Just took my Hitachi M12V out of the box after about 6 years.
Started working with an ogee bit to edge some frames.
The machine quit/died after about 2 minutes of operation.
Tapping it on the bottom revived it only momentarily. 
Needless to say a 10 minute job lasted an hour.
Please if anyone can help with what the problem might be, I would
appreciate it greatly.
Best regards, 
Roy


----------



## BobandRick (Aug 4, 2004)

Roy Keen said:


> Just took my Hitachi M12V out of the box after about 6 years.
> Started working with an ogee bit to edge some frames.
> The machine quit/died after about 2 minutes of operation.
> Tapping it on the bottom revived it only momentarily.
> ...


Sounds like a speed control problem. Might want to take it to the Hitachi service center and get them to check it out.


----------



## ejant (Sep 10, 2004)

It sounds like the brushes are causing the problem. Sitting for that lenght of time could cause corrosions on the armature.


----------



## BobandRick (Aug 4, 2004)

Good point, should check the brushes first.


----------



## Roy Keen (Sep 18, 2004)

Thanks for the info. Will check the brushes tomorrow. Might be something growing in there.
Roy


----------



## NewMontanaWorkshop (Sep 10, 2004)

Any update on the M12V and brushes?


----------



## cfm (Nov 4, 2004)

Probably the first thing to fail, assuming normal use is the POWER CORD.

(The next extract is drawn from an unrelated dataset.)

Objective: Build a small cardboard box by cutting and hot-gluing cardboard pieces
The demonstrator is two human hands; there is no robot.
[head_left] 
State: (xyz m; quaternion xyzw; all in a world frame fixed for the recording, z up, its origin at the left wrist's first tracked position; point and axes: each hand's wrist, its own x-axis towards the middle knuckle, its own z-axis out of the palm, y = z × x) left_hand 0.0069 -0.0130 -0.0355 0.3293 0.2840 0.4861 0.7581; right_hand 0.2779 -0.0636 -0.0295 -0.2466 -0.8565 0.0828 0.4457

I have seen many failures in POWER CORDS where the STRAIN RELIEF is located. 

The wires inside the strain relief are broken due to the stresses applied to them by constant movement focused on the relief it's self. I am not sure this is very clear - but, lets assume that the appliance is intermittant, it's reasonable to assume the simpliest first - is it the power cord?

Before replacing the Brushes, with very fine emory, be sure to clean the (is it the commutator?, I forget) surfaces where the brushes contact.

Hope this helps.

cfm


----------